From mboxrd@z Thu Jan  1 00:00:00 1970
Return-Path: <linux-kernel-owner+willy=40w.ods.org@vger.kernel.org>
Received: (majordomo@vger.kernel.org) by vger.kernel.org via listexpand
	id S271703AbTHHQtR (ORCPT <rfc822;willy@w.ods.org>);
	Fri, 8 Aug 2003 12:49:17 -0400
Received: (majordomo@vger.kernel.org) by vger.kernel.org id S271707AbTHHQtR
	(ORCPT <rfc822;linux-kernel-outgoing>);
	Fri, 8 Aug 2003 12:49:17 -0400
Received: from nat9.steeleye.com ([65.114.3.137]:33542 "EHLO
	fenric.sc.steeleye.com") by vger.kernel.org with ESMTP
	id S271703AbTHHQtK (ORCPT <rfc822;linux-kernel@vger.kernel.org>);
	Fri, 8 Aug 2003 12:49:10 -0400
Message-ID: <3F33D41E.89CFA182@SteelEye.com>
Date: Fri, 08 Aug 2003 12:47:26 -0400
From: Paul Clements <Paul.Clements@SteelEye.com>
X-Mailer: Mozilla 4.7 [en] (X11; I; Linux 2.2.13 i686)
X-Accept-Language: en
MIME-Version: 1.0
To: Lou Langholtz <ldl@aros.net>, Andrew Morton <akpm@osdl.org>
CC: linux-kernel <linux-kernel@vger.kernel.org>
Subject: Re: [PATCH] 2.6.0 NBD driver: remove send/recieve race for request
References: <3F2FE078.6020305@aros.net> <3F300760.8F703814@SteelEye.com> <3F303430.1080908@aros.net> <3F30510A.E918924B@SteelEye.com> <3F30AF81.4070308@aros.net> <3F332ED7.712DFE5D@SteelEye.com> <3F334396.7030008@aros.net>
Content-Type: text/plain; charset=us-ascii
Content-Transfer-Encoding: 7bit
Sender: linux-kernel-owner@vger.kernel.org
X-Mailing-List: linux-kernel@vger.kernel.org

Lou Langholtz wrote:

> >--- linux-2.6.0-test2-mm4-PRISTINE/drivers/block/nbd.c Sun Jul 27 12:58:51 2003
> >+++ linux-2.6.0-test2-mm4/drivers/block/nbd.c  Thu Aug  7 18:02:23 2003
> >@@ -416,11 +416,19 @@ void nbd_clear_que(struct nbd_device *lo
> >       BUG_ON(lo->magic != LO_MAGIC);
> > #endif
> >
> >+retry:
> >       do {
> >               req = NULL;
> >               spin_lock(&lo->queue_lock);
> >               if (!list_empty(&lo->queue_head)) {
> >                       req = list_entry(lo->queue_head.next, struct request, queuelist);
> >+                      if (req->ref_count > 1) { /* still in xmit */
> >+                              spin_unlock(&lo->queue_lock);
> >+                              printk(KERN_DEBUG "%s: request %p: still in use (%d), waiting...\n",
> >+                                  lo->disk->disk_name, req, req->ref_count);
> >+                              schedule_timeout(HZ); /* wait a second */
> >

> Isn't there something more deterministic than just waiting a second and
> hoping things clear up that you can use here? 

It's not exactly "hoping" something will happen...we're waiting until
do_nbd_request decrements the ref_count, which is completely
deterministic, but just not guaranteed to have already happened when
nbd_clear_que() starts. 

The use of the ref_count closes a race window (the one that I pointed
out in my response to Lou's original patch a few days ago).
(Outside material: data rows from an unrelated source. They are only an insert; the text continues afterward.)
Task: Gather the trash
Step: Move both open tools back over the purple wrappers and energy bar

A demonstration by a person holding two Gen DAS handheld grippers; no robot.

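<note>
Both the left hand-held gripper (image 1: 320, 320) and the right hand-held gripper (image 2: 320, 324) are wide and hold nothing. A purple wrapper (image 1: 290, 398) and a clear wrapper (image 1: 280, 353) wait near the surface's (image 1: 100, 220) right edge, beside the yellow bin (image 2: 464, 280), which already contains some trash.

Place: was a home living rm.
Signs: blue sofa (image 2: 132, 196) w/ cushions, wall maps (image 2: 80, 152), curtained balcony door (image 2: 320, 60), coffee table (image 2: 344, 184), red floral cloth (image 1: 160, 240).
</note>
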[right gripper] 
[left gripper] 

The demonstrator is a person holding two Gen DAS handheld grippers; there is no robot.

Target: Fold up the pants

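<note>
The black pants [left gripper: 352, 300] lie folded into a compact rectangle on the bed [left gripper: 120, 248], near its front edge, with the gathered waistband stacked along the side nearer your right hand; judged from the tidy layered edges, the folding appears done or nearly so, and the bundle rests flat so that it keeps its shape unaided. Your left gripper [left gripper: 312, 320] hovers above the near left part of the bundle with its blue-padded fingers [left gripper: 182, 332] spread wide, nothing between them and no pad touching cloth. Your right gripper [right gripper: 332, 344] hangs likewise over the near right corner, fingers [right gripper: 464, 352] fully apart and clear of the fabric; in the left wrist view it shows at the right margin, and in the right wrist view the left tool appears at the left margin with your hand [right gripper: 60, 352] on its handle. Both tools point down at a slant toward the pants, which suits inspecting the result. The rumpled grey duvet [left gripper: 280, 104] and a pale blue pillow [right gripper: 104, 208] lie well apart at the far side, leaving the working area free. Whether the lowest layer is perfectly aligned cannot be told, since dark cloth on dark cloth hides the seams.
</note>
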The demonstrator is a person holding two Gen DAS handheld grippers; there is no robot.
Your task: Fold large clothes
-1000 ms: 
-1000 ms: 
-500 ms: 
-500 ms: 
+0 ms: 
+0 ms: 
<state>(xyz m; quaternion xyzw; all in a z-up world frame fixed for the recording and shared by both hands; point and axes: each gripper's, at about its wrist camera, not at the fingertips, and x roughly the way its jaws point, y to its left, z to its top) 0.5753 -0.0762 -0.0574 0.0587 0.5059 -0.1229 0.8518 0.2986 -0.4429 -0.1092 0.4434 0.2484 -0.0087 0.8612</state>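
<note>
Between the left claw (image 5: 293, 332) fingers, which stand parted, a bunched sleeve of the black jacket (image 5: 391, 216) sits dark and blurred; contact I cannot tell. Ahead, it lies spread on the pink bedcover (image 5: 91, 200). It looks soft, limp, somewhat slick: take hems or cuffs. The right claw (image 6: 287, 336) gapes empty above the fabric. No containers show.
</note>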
It protects
us in the following case(s):

1) do_nbd_request begins -- sock and file are valid
2) do_nbd_request queues the request and then calls nbd_send_req to send
the request out on the network
3) on another CPU, or after preempt, nbd-client gets a signal or an
"nbd-client -d" is called, which results in sock and file being set to
NULL, and the queue begins to be cleared, and requests that were on the
queue get freed (before do_nbd_request has finished accessing req for
the last time)


> How about not clearing the
> queue unless lo->sock is NULL and using whatever lock it is now that's
> protecting lo->sock. That way the queue clearing race can be eliminated too.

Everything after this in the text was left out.